With the pictures omitted, write out all of the listing exactly.

[[ Entries supplied open ]]

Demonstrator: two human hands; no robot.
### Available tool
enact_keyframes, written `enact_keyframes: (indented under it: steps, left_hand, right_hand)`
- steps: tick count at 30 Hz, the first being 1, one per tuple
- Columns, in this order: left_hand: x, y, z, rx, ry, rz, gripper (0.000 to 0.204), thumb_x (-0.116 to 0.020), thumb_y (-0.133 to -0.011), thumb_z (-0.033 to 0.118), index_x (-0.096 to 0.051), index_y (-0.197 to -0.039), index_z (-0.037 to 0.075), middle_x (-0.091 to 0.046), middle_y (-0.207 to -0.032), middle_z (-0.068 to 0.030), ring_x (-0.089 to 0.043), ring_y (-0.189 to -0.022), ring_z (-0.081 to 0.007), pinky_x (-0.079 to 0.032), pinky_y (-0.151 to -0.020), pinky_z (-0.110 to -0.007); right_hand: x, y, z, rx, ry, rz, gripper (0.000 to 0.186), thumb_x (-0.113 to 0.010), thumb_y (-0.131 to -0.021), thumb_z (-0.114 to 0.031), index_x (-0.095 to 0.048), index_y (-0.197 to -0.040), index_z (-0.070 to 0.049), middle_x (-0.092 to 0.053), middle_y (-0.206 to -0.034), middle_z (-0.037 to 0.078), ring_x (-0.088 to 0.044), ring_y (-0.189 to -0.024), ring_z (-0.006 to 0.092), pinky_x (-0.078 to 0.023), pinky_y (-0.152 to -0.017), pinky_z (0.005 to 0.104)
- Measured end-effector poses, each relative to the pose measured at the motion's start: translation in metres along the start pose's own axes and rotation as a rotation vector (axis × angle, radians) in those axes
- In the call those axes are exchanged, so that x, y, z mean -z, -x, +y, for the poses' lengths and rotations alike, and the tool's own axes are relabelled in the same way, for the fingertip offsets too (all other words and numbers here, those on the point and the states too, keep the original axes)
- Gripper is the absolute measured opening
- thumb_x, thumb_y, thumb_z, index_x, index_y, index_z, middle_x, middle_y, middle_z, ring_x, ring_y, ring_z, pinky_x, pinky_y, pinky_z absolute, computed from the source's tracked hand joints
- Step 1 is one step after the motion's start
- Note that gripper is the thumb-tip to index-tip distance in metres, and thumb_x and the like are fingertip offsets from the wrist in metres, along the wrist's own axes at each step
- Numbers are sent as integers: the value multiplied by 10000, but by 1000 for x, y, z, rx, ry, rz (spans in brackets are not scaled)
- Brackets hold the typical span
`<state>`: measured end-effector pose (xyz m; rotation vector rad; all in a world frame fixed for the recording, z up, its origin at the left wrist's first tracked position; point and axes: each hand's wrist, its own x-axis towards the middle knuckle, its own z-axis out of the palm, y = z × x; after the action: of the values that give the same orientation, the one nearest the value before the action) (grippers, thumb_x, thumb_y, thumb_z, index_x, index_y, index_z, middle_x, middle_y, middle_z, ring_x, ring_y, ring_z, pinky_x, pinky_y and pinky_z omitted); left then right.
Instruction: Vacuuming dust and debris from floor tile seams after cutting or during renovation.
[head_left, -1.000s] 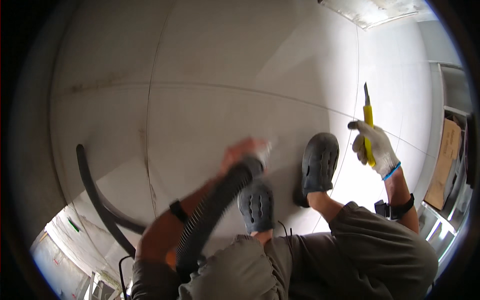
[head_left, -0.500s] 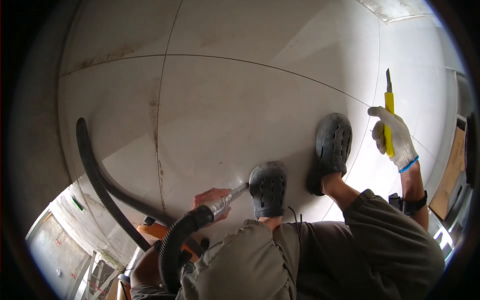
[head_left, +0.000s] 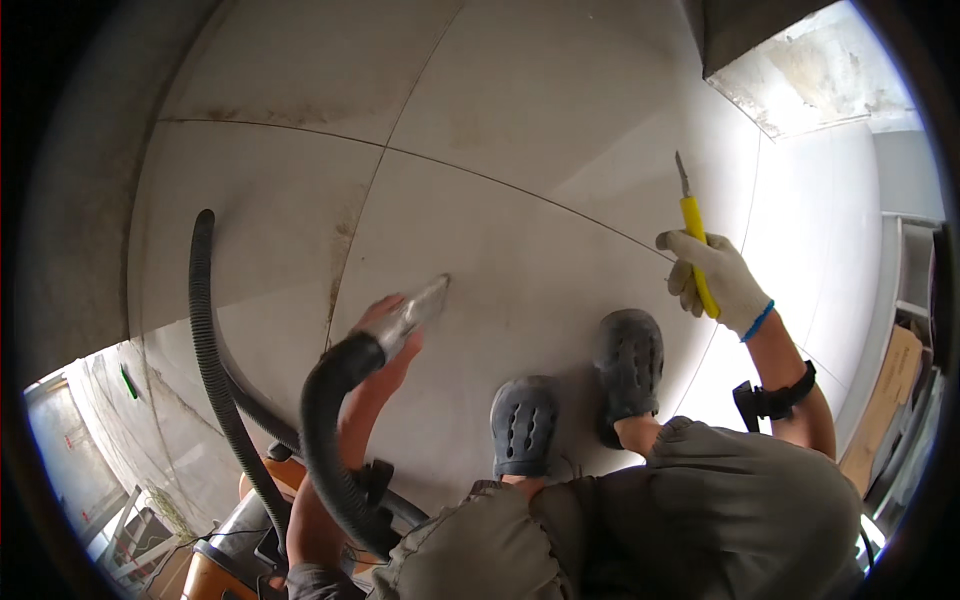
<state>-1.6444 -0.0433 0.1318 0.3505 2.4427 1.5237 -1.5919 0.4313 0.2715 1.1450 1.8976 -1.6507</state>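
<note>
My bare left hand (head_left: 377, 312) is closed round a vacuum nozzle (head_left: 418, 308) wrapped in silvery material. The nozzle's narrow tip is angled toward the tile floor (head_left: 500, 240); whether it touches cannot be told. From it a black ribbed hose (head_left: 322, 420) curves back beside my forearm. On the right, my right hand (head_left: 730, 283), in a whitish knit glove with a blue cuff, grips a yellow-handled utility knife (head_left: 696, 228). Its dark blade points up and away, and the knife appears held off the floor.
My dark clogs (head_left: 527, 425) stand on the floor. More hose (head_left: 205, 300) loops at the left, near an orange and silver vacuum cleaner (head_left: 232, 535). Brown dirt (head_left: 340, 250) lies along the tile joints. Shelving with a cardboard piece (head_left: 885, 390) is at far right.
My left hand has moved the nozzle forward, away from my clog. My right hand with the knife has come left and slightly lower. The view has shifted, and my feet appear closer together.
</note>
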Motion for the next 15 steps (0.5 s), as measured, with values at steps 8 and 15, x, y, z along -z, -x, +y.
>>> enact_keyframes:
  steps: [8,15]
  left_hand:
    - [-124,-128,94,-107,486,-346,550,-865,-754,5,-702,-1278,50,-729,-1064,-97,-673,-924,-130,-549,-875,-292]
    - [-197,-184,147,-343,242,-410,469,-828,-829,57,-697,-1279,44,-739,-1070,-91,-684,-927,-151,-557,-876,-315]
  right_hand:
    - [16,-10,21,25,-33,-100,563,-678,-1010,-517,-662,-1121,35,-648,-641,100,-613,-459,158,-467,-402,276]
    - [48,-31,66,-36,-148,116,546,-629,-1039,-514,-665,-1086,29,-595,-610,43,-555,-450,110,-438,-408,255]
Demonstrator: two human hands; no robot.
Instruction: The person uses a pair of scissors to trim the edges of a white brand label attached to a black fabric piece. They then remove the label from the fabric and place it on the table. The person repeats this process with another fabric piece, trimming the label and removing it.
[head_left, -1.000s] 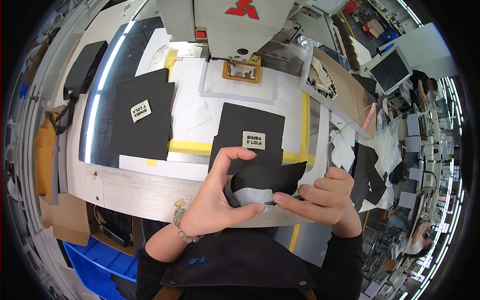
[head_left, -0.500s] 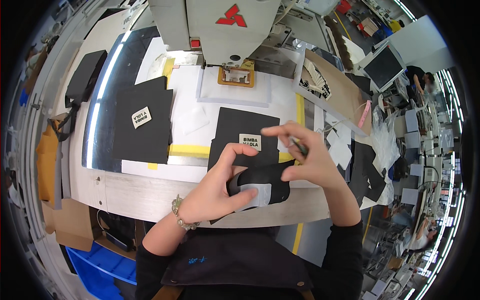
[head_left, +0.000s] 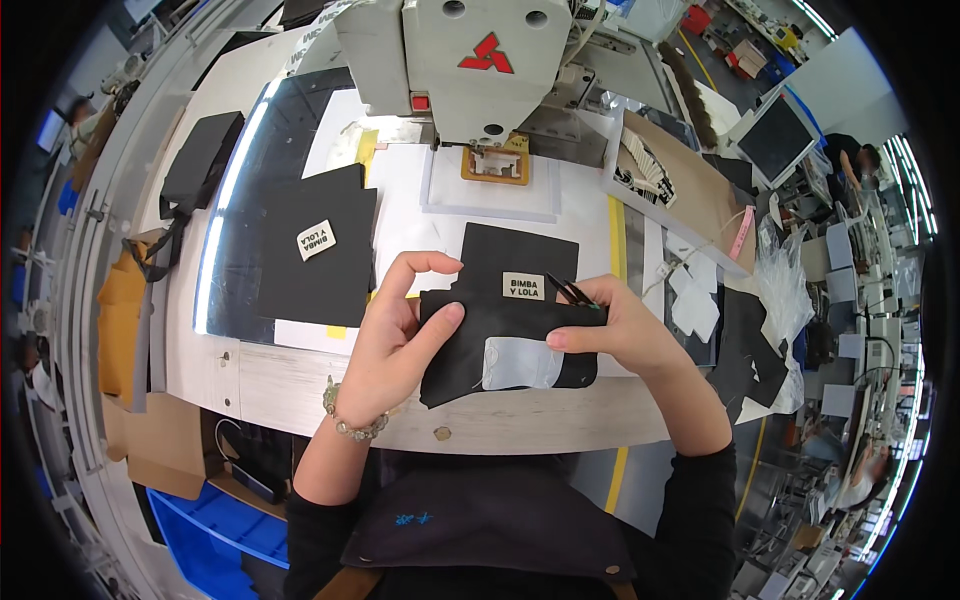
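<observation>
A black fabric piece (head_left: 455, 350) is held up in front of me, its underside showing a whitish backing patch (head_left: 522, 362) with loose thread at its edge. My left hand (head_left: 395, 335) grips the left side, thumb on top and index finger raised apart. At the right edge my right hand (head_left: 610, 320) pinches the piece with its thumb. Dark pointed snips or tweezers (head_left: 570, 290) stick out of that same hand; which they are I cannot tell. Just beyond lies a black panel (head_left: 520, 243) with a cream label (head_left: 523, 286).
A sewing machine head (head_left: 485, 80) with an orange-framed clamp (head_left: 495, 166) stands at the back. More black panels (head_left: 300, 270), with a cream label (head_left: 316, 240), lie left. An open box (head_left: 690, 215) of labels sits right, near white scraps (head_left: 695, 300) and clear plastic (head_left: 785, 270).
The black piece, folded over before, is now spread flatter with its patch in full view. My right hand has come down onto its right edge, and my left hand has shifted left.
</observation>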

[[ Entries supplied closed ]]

## [Reply to the task]
Demonstrator: two human hands; no robot.
### Available tool
enact_keyframes, written `enact_keyframes: (indented under it: steps, left_hand, right_hand)`
- steps: tick count at 30 Hz, the first being 1, one per tuple
- Columns, in this order: left_hand: x, y, z, rx, ry, rz, gripper (0.000 to 0.204), thumb_x (-0.116 to 0.020), thumb_y (-0.133 to -0.011), thumb_z (-0.033 to 0.118), index_x (-0.096 to 0.051), index_y (-0.197 to -0.039), index_z (-0.037 to 0.075), middle_x (-0.091 to 0.046), middle_y (-0.207 to -0.032), middle_z (-0.068 to 0.030), ring_x (-0.089 to 0.043), ring_y (-0.189 to -0.022), ring_z (-0.081 to 0.007), pinky_x (-0.079 to 0.032), pinky_y (-0.151 to -0.020), pinky_z (-0.110 to -0.007); right_hand: x, y, z, rx, ry, rz, gripper (0.000 to 0.186), thumb_x (-0.113 to 0.010), thumb_y (-0.131 to -0.021), thumb_z (-0.114 to 0.031), index_x (-0.095 to 0.048), index_y (-0.197 to -0.040), index_z (-0.070 to 0.049), middle_x (-0.092 to 0.053), middle_y (-0.206 to -0.034), middle_z (-0.037 to 0.078), ring_x (-0.088 to 0.044), ring_y (-0.189 to -0.024), ring_z (-0.006 to 0.092), pinky_x (-0.078 to 0.023), pinky_y (-0.152 to -0.017), pinky_z (0.005 to 0.104)
- Measured end-effector poses, each relative to the pose measured at the motion's start: translation in metres along the start pose's own axes and rotation as a rotation vector (axis × angle, radians) in those axes
- In the call those axes are exchanged, so that x, y, z mean -z, -x, +y, for the poses' lengths and rotations alike, and the tool's own axes are relabelled in the same way, for the fingertip offsets too (all other words and numbers here, those on the point and the states too, keep the original axes)
- Gripper is the absolute measured opening
- thumb_x, thumb_y, thumb_z, index_x, index_y, index_z, middle_x, middle_y, middle_z, ring_x, ring_y, ring_z, pinky_x, pinky_y, pinky_z absolute, computed from the source's tracked hand joints
- Step 1 is one step after the motion's start
- Note that gripper is the thumb-tip to index-tip distance in metres, and thumb_x and the like are fingertip offsets from the wrist in metres, along the wrist's own axes at each step
- Numbers are sent as integers: the value multiplied by 10000, but by 1000 for x, y, z, rx, ry, rz (spans in brackets are not scaled)
- Brackets hold the typical span
`<state>`: measured end-effector pose (xyz m; rotation vector rad; all in a world frame fixed for the recording, z up, its origin at the left wrist's first tracked position; point and axes: each hand's wrist, its own x-axis towards the middle knuckle, its own z-axis out of the palm, y = z × x; after the action: of the values that give the same orientation, the one nearest the value before the action) (grippers, thumb_x, thumb_y, thumb_z, index_x, index_y, index_z, middle_x, middle_y, middle_z, ring_x, ring_y, ring_z, pinky_x, pinky_y and pinky_z omitted); left then right.
Instruction: Vacuuming dust and debris from floor tile seams after cutting or during renovation.
[head_left, -1.000s] 
[head_left, -0.500s] 
[head_left, +0.000s] 
<state>-1.6444 -0.0433 0.1318 0.3505 2.4427 1.5237 -1.5919 0.4313 0.2715 1.1450 1.8976 -1.6507</state>
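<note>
My bare left hand (head_left: 377, 312) is closed round a vacuum nozzle (head_left: 418, 308) wrapped in silvery material. The nozzle's narrow tip is angled toward the tile floor (head_left: 500, 240); whether it touches cannot be told. From it a black ribbed hose (head_left: 322, 420) curves back beside my forearm. On the right, my right hand (head_left: 730, 283), in a whitish knit glove with a blue cuff, grips a yellow-handled utility knife (head_left: 696, 228). Its dark blade points up and away, and the knife appears held off the floor.
My dark clogs (head_left: 527, 425) stand on the floor. More hose (head_left: 205, 300) loops at the left, near an orange and silver vacuum cleaner (head_left: 232, 535). Brown dirt (head_left: 340, 250) lies along the tile joints. Shelving with a cardboard piece (head_left: 885, 390) is at far right.
My left hand has moved the nozzle forward, away from my clog. My right hand with the knife has come left and slightly lower. The view has shifted, and my feet appear closer together.
</note>
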Motion for the next 15 steps (0.5 s), as measured, with values at steps 8 and 15, x, y, z along -z, -x, +y.
>>> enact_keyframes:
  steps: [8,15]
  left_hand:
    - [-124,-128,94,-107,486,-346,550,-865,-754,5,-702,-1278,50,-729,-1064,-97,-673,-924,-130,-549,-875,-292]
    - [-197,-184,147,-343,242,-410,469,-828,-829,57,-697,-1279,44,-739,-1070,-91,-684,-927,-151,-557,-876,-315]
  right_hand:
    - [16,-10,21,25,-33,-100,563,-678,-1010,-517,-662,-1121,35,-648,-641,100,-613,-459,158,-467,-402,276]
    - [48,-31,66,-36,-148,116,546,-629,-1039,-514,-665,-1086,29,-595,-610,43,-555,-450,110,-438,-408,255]
Demonstrator: two human hands; no robot.
Instruction: The person uses a pair of scissors to trim the edges of a white brand label attached to a black fabric piece. They then remove the label from the fabric and place it on the table. The person repeats this process with another fabric piece, trimming the label and removing it.
[head_left, -1.000s] 
[head_left, -0.500s] 
[head_left, +0.000s] 
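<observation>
A black fabric piece (head_left: 455, 350) is held up in front of me, its underside showing a whitish backing patch (head_left: 522, 362) with loose thread at its edge. My left hand (head_left: 395, 335) grips the left side, thumb on top and index finger raised apart. At the right edge my right hand (head_left: 610, 320) pinches the piece with its thumb. Dark pointed snips or tweezers (head_left: 570, 290) stick out of that same hand; which they are I cannot tell. Just beyond lies a black panel (head_left: 520, 243) with a cream label (head_left: 523, 286).
A sewing machine head (head_left: 485, 80) with an orange-framed clamp (head_left: 495, 166) stands at the back. More black panels (head_left: 300, 270), with a cream label (head_left: 316, 240), lie left. An open box (head_left: 690, 215) of labels sits right, near white scraps (head_left: 695, 300) and clear plastic (head_left: 785, 270).
The black piece, folded over before, is now spread flatter with its patch in full view. My right hand has come down onto its right edge, and my left hand has shifted left.
</observation>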

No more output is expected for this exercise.